Quelques décennies avant qu’un Kim Jee-woon ne s’engouffre dans des sauteries diaboliquement puériles, un certain Lee Doo-yong invitait son public à voyager dans les recoins oubliés d’une Corée du Sud en crise. Ici, point de serial killer à chaque rond point, mais une peinture profondément désespérée du pays du matin calme.

Ce film, c’est The Last Witness. Et en ouverture, le cinéaste nous prévient ;

L’année 1980 marque l’établissement d’un nouveau système dissipant les vieux démons du pays. Je veux parler franchement de la vérité et des mensonges du passé via un inspecteur s’étant dévoué à protéger l’humanité. L’histoire comme les scènes sont noires.

J’espère qu’une telle noirceur disparaitra au cours des années 80.

C’est donc l’histoire d’un inspecteur qui hérite officieusement d’une étrange affaire de meurtre.
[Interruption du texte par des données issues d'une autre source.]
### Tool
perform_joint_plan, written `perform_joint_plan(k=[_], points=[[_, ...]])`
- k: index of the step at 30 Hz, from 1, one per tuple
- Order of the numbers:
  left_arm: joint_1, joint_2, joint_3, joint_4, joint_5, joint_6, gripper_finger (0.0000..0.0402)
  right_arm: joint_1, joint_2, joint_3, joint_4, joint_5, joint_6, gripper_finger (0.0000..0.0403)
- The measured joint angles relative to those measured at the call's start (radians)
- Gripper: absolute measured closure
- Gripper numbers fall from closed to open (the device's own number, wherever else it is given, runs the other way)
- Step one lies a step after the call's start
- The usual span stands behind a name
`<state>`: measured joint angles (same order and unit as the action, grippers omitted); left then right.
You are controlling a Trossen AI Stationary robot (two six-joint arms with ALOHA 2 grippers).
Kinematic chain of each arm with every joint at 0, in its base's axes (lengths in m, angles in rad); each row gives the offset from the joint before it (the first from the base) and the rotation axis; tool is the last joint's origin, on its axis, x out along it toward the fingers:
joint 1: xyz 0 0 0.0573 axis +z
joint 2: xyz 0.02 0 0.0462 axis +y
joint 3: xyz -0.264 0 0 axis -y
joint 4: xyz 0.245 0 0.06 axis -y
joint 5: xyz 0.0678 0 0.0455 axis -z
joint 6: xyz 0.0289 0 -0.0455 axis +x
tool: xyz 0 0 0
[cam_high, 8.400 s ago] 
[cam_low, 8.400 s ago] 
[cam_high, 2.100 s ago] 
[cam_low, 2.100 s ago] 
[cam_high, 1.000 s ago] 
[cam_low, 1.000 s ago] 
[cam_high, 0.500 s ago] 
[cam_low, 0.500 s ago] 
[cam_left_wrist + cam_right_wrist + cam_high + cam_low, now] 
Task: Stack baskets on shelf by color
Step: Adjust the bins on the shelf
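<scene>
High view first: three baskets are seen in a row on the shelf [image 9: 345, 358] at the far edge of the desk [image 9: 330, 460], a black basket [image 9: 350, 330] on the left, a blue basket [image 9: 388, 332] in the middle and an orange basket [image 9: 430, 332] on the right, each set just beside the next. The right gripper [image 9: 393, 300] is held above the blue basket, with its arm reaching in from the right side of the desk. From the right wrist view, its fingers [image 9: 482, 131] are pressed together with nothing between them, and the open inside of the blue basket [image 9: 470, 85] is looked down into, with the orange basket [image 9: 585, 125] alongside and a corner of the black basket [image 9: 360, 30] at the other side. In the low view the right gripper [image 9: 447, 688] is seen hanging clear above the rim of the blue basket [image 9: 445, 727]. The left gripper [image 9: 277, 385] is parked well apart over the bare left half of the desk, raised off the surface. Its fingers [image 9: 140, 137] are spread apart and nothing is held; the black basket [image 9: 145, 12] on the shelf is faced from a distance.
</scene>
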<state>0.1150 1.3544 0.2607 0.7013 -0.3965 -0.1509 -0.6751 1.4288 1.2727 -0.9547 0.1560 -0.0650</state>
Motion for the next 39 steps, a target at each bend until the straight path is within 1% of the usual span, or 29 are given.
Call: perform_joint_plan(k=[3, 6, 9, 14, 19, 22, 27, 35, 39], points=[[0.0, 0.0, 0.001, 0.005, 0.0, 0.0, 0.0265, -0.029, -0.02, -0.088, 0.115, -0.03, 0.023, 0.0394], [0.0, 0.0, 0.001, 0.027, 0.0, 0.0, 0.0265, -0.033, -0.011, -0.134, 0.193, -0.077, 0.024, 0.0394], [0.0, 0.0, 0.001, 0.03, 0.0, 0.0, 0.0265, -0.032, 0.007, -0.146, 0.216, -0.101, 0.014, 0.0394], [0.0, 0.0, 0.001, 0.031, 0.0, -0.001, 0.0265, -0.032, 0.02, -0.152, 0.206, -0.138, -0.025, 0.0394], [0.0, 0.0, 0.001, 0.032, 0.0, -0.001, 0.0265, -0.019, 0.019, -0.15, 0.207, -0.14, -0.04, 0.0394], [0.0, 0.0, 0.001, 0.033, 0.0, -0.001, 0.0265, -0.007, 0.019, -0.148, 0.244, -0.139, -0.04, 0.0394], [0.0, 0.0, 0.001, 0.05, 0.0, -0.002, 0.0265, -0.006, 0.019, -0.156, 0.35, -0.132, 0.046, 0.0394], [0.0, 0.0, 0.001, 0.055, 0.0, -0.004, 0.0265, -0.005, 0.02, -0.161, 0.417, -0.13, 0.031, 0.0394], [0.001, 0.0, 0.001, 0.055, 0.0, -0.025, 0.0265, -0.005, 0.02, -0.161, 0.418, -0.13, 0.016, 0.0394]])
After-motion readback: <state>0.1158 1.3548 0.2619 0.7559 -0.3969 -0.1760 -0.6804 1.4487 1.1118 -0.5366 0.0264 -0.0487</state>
Complètement seul, il se lance dans un véritable jeu de piste qui l’amènera progressivement à retracer l’Histoire de la Corée du Sud depuis la Guerre de Corée. À travers ses rencontres, il découvre l’une des tragédies de son pays, mettant en évidence une corruption, un opportunisme et un mépris de l’individu. Touchant aussi bien les institutions que les différentes classes sociales.

Naviguant dans une société en pleine transformation, cet inspecteur assiste à la désertion des campagnes (dont les paysages sont magnifiquement filmés en scope), avec ces paysans quittant ce microcosme passéiste pour s’enfermer dans les zones urbaines aliénantes et étouffantes. À devoir accepter les pires boulots possibles pour survivre. Ou simplement échapper à des tabous et des secrets trop lourds à porter.

La fuite, le mensonge, la désillusion… Autant dire que ce voyage mettra à l’épreuve l’humanisme d’un inspecteur qui finit par être seul contre tous (une solitude visuellement imprimée à l’écran). Seul à vouloir aider des âmes perdues dans une tragédie sans fin. Seul à vouloir connaître la vérité. Seul à contempler un passé qu’une société aimerait bien oublier, plutôt que de s’y confronter.

À côté de quelques pertes de rythme ou d’une post-synchro parfois bizarre, The Last Witness est surtout une virée pessimiste et tragique au coeur d’un pays encore instable. En extrait ci-contre, le hasard d’une rencontre dans un train, avec une mise en scène insistant sur l’étouffement tout en jouant sur les nombreuses intrusions dans le cadre. Qui annoncent que Seoul ne sera en rien un paradis. Tant pour l’inconnu que pour l’inspecteur, cette ville imposera elle-aussi son fardeau à porter.